» **YOUR GOAL**
Repeat precisely the span of lines below that opens with the line containing "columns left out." and closes with the line containing "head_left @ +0", both included.

» **PROVIDED MATERIAL**
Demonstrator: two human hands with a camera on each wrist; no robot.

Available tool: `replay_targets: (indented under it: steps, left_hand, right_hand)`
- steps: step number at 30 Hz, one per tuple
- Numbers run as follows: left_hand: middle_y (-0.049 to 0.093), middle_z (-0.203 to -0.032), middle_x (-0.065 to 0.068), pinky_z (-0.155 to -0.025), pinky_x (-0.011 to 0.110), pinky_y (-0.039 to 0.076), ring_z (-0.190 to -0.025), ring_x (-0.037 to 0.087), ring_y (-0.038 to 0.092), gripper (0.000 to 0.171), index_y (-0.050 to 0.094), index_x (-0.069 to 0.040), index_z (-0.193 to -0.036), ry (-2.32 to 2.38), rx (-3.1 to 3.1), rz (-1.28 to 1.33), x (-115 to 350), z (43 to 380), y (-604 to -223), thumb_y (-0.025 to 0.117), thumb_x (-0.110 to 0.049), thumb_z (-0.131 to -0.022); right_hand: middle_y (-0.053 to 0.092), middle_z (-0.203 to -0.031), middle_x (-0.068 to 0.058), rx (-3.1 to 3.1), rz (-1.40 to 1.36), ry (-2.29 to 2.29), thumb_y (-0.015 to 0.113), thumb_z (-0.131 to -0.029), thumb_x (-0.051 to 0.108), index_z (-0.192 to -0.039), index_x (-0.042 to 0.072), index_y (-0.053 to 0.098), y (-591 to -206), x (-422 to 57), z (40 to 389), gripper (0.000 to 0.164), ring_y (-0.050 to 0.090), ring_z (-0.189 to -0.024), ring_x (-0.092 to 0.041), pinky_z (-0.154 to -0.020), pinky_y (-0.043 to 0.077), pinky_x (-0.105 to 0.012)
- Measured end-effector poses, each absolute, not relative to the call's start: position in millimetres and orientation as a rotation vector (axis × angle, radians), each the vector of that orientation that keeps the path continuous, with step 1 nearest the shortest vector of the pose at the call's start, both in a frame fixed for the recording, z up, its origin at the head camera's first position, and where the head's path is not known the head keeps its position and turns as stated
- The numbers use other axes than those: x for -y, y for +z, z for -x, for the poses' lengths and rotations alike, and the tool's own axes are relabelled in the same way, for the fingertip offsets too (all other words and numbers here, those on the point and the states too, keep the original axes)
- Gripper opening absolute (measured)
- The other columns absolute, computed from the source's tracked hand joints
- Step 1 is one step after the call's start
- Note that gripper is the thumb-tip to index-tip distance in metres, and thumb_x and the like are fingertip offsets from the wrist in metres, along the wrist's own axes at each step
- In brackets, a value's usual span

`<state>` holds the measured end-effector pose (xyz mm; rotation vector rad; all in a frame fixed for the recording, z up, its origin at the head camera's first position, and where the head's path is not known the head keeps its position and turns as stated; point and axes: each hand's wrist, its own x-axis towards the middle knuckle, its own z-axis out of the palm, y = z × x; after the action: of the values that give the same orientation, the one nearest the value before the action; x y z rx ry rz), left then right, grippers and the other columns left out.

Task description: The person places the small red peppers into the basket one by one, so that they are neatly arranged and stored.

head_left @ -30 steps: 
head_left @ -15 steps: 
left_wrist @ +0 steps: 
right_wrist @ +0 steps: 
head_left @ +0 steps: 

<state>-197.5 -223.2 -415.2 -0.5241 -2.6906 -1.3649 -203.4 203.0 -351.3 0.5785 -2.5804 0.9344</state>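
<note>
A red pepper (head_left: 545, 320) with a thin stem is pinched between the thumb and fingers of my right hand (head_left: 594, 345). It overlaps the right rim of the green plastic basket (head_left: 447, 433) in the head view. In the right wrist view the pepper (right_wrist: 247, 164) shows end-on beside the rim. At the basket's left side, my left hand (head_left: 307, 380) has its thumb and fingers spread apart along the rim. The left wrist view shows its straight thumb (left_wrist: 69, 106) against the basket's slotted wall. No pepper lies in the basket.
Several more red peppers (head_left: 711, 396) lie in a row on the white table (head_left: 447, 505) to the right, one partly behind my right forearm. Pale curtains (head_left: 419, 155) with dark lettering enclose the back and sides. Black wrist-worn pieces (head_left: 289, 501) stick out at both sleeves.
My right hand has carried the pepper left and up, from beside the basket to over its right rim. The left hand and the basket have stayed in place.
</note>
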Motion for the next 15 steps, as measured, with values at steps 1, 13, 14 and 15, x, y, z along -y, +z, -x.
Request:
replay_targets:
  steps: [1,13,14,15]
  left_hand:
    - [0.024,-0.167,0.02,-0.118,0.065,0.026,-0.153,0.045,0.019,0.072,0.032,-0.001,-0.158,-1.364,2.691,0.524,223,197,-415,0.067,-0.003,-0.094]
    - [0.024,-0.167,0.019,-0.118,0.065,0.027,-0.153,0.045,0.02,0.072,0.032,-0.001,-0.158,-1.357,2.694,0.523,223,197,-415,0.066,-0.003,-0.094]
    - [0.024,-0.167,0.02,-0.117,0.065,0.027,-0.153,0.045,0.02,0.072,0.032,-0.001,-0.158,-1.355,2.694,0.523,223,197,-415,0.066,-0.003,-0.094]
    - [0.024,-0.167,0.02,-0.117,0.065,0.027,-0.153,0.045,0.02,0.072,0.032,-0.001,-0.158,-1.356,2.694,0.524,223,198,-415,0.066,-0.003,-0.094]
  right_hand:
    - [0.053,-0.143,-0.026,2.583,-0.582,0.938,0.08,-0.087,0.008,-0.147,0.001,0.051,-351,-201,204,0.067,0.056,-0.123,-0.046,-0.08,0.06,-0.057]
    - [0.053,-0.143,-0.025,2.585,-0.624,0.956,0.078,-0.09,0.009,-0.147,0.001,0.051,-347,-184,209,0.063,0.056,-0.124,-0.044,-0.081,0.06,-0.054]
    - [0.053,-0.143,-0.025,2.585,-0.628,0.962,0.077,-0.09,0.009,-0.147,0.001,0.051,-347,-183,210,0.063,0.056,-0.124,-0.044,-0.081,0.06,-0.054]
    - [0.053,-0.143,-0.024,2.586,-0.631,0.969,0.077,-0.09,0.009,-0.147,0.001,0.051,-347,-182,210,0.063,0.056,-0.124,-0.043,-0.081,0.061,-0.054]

» **ANSWER TO THIS EXERCISE**
`<state>` holds the measured end-effector pose (xyz mm; rotation vector rad; all in a frame fixed for the recording, z up, its origin at the head camera's first position, and where the head's path is not known the head keeps its position and turns as stated; point and axes: each hand's wrist, its own x-axis towards the middle knuckle, its own z-axis out of the palm, y = z × x; after the action: of the values that give the same orientation, the one nearest the value before the action; x y z rx ry rz), left then right, grippers and the other columns left out.

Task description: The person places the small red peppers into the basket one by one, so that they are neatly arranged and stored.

head_left @ -30 steps: 
head_left @ -15 steps: 
left_wrist @ +0 steps: 
right_wrist @ +0 steps: 
head_left @ +0 steps: 

The work on this exercise has been completed.